# [DIRECTIONS FOR THIS TASK]
Select all lines holding the word "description" from the entries that follow.

# [INPUT MATERIAL]
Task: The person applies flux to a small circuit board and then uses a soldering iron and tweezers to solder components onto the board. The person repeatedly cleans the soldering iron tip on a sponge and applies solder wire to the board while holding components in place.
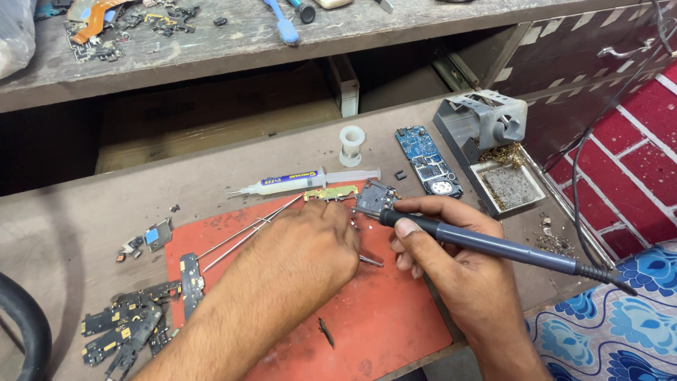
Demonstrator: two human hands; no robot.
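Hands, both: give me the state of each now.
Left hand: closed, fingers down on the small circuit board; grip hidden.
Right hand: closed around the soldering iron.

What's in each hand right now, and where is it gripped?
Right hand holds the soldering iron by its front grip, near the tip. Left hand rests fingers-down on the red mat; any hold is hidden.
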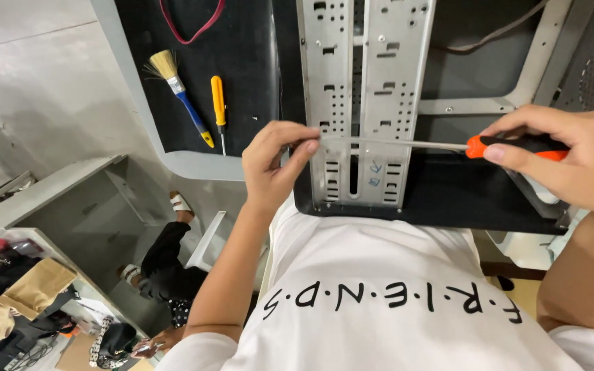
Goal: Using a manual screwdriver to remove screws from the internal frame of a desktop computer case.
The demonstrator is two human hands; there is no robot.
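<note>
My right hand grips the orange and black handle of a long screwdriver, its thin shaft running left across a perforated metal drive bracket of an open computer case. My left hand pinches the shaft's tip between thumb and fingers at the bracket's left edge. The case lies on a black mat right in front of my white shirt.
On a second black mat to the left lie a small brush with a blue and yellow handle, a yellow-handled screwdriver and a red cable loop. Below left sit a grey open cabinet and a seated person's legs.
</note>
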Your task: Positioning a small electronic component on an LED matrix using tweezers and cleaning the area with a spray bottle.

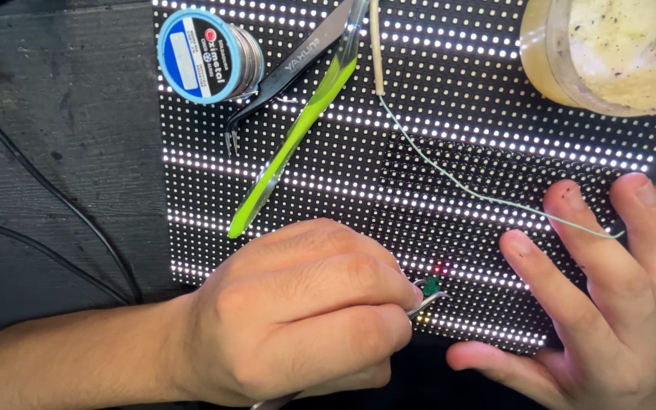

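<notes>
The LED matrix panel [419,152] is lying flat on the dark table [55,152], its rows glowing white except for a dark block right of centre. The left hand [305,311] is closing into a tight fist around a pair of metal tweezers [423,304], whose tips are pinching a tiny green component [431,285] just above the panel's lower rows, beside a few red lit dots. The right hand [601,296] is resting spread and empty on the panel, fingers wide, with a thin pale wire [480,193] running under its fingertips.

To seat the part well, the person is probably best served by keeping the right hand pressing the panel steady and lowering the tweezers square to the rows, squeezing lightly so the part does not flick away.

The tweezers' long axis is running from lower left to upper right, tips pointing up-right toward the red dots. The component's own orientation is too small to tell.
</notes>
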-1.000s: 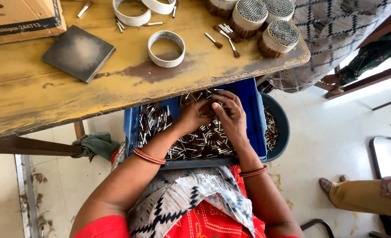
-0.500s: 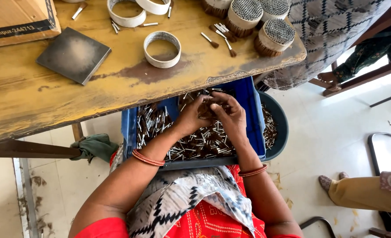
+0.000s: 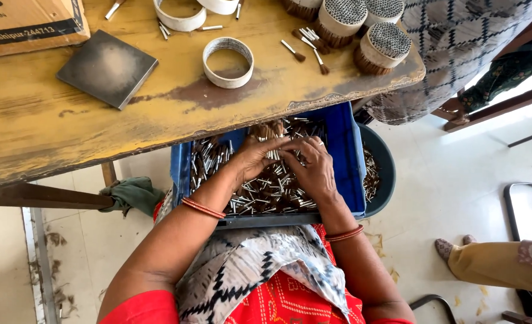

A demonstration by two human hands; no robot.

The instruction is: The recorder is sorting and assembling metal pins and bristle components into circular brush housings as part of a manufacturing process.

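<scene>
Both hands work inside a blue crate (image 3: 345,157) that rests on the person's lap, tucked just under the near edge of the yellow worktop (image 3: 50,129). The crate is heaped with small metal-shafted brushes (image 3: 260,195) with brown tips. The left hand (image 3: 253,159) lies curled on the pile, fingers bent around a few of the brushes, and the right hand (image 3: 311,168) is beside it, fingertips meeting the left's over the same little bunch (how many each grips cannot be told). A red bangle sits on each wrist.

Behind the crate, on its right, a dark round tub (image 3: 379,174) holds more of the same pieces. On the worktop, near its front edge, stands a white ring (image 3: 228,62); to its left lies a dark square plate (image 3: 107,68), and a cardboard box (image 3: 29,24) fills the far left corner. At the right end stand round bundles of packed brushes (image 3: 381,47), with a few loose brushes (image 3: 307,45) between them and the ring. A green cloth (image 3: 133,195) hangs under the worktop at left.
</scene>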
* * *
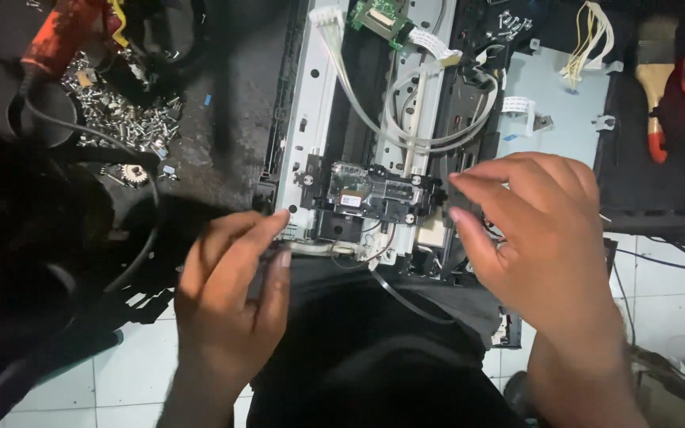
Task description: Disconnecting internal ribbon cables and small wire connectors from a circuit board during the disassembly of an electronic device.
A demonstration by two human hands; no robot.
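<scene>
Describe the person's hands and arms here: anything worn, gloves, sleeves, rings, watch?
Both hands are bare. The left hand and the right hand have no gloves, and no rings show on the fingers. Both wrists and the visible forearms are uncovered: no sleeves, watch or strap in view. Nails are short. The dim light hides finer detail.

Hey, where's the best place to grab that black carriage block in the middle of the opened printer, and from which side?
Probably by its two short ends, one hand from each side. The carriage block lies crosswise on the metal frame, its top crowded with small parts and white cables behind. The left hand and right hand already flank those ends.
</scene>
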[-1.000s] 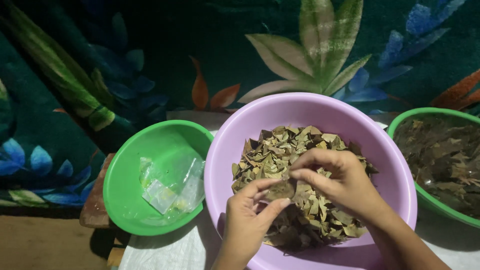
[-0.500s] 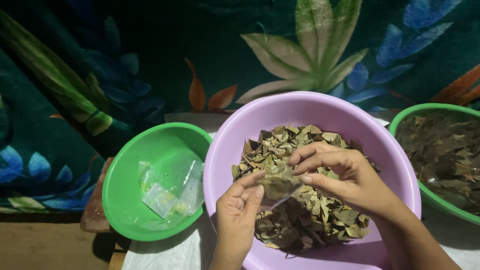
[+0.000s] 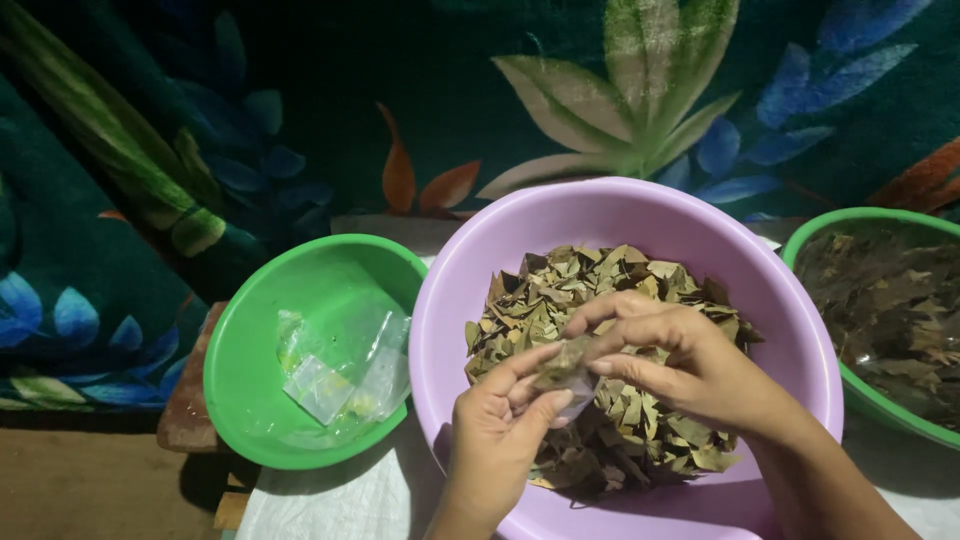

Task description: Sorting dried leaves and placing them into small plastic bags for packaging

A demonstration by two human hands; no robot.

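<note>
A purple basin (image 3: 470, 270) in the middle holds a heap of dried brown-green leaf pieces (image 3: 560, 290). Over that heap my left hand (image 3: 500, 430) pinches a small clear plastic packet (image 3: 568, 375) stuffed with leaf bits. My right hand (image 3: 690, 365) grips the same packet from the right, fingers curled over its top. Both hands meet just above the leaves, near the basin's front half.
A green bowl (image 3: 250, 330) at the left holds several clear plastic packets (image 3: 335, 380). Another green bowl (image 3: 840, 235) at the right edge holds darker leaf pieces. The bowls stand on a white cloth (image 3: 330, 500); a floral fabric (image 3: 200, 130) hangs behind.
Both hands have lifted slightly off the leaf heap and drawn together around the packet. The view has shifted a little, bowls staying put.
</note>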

# [SOLUTION TO THE EXERCISE]
Task description: Disconnecting internal ribbon cables and small wire connectors from a circuit board during the disassembly of an electronic device.
Task description: Sorting dried leaves and placing them into small plastic bags for packaging

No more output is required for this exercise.